What this task involves: An identical reprint of the entire listing below is expected.
=-=-=-=-=
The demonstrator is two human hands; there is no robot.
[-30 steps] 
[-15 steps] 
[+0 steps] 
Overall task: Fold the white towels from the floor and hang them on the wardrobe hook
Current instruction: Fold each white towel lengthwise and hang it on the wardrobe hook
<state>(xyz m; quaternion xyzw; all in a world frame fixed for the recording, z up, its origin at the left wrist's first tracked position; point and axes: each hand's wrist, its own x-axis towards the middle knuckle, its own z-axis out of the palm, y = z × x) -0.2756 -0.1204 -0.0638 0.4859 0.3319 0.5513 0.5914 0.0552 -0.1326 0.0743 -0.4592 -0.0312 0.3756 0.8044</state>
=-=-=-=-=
Reply:
The demonstrator is two human hands; there is no robot.
[-30 steps] 
[-15 steps] 
[+0 steps] 
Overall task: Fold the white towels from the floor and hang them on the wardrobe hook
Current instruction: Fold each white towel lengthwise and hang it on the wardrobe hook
<state>(xyz m; quaternion xyzw; all in a world frame fixed for the recording, z up, its origin at the left wrist's first tracked position; point and axes: each hand's wrist, its own x-axis towards the middle knuckle, its own z-axis out of the palm, y = z × x) -0.2756 -0.1204 -0.0638 0.4859 0.3319 0.5513 0.5914 0.0552 -0.1326 0.0743 -0.4592 -0.0312 0.3756 0.8044</state>

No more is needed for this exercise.